Another frequently asked question about hypnosis is “how many sessions will I need?” You most likely will need more than one session with a hypnotherapist to solve your problem, depending on what it is.  Most people see noticeable results after just one session so you might not need extensive hypnosis or months of treatment in order to eliminate your problem, but it will almost always take more than one session for you to see any kind of noticeable results for psychological problems.

13. Is It Officially Recognised?

‘Hypnotism’ is legally acknowledged and defined by the Hypnotism Act 1952, in the UK Book of Statutes.

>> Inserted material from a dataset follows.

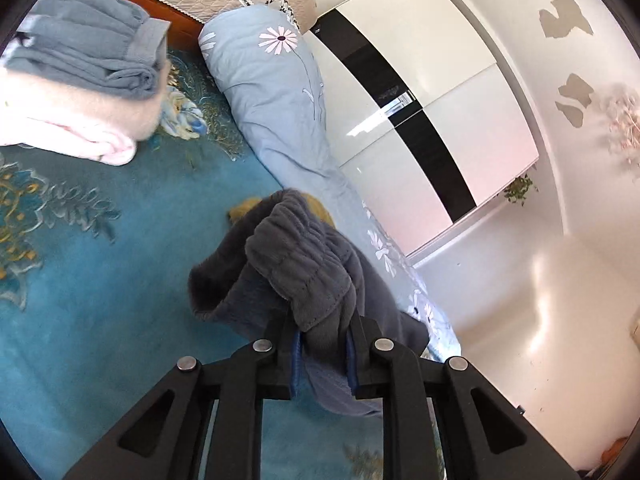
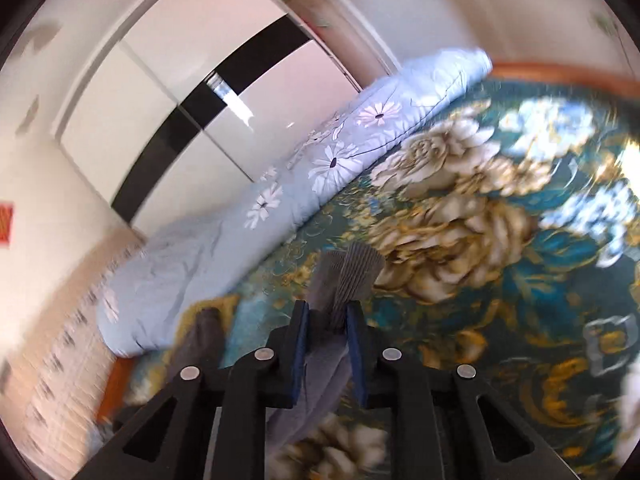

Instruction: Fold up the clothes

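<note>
The left gripper (image 1: 322,344) is pressed together on a dark grey garment (image 1: 296,264); its blue pads pinch the gathered elastic waistband, and the cloth bunches up above the fingertips and hangs down on both sides, over the bed. The right gripper (image 2: 328,332) is also closed on grey cloth: a ribbed cuff (image 2: 356,276) stands up between its pads and the rest of the fabric hangs below the jaws, so both claws hold the clothing, and the cuff looks to be of the same garment, though this is not sure. Both grippers point slightly downward, and the right wrist view is blurred. Under them lies the bed cover (image 1: 100,264), teal with gold and white flowers, and this part of the bed is open and flat. Something yellow-brown (image 1: 248,206) shows just behind the garment; what it is I cannot tell. Along the far edge of the bed a long light blue quilt roll (image 1: 280,92) with white daisies runs beside the floor. Near the head corner of the bed a folded blue-grey garment (image 1: 92,48) rests on a folded pink one (image 1: 76,124). Beyond the bed stand a white wardrobe (image 1: 460,92) with a black stripe and the wall.
</note>
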`<state>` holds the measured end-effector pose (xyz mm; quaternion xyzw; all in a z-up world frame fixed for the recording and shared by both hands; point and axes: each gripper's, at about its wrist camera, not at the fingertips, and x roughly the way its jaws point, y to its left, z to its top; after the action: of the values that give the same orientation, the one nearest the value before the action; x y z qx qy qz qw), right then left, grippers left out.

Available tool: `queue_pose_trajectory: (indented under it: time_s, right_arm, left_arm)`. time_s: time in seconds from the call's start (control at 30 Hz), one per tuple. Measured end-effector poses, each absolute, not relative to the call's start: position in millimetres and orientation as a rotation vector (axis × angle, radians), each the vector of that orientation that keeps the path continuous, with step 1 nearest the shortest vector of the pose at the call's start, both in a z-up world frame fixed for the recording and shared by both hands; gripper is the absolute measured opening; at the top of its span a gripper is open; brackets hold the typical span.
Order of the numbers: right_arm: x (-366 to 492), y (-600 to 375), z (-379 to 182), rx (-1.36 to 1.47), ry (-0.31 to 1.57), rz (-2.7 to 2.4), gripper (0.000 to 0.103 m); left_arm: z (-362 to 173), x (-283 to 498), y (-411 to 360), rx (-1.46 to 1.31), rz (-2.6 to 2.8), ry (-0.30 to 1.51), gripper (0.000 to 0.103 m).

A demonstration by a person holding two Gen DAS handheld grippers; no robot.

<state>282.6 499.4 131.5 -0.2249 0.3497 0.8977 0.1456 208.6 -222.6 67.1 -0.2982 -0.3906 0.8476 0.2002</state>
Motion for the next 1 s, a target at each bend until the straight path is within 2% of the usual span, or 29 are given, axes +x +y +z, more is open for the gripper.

In their 1892 Hypnotism Report, the British Medical Association (BMA) officially recognises the hypnotic trance: ‘The Committee, having completed such investigation of hypnotism as time permitted, have to report that they have satisfied themselves of the genuineness of the hypnotic state.’ The Committee also acknowledged that ‘as a therapeutic agent hypnotism is frequently effective in relieving pain, procuring sleep, and alleviating many functional ailments’ (BMA, 1892).

Hypnotherapy is approved by the American Medical Association in 1958.

In India Hypnosis & Hypnotherapy has been taught by Dr. Bhaskar Vyas President of “The Indian Society for Clinical Hypnosis” ( He is a plastic surgeon. He has been a pioneer in the field by way of establishing plastic surgery unit at the Medical College and M.S. University, Baroda. He has trained in Edinburgh and Hahnemann Medical College, Philadelphia)  His Scientific Approach  helps him in advancement of Ericksonian strategies as well as to advanced understanding of Patanjali’s Raj Yoga as well as Vajrayana practice. He has published over 30 papers in the National and International journals.)}.and Rajani Vyas Since 1989, then by California Hypnosis Institute since 2002 and Indian Institute of Hypnotherapy since 2004. 

14. Is Hypnotherapy Like Stage Hypnosis?

Stage hypnosis is slightly different from hypnotherapy, however it is real hypnosis and the effects produced are possible for everyone to experience. Some stage hypnotists do good work but others generate misconceptions about the nature of hypnotic trance, which may lead to unfounded fears about hypnosis.

In clinical hypnotherapy clients are never asked to do anything embarrassing or against their will, the Clinical Hypnotherapist has an ethical code to use hypnotic state only for healing.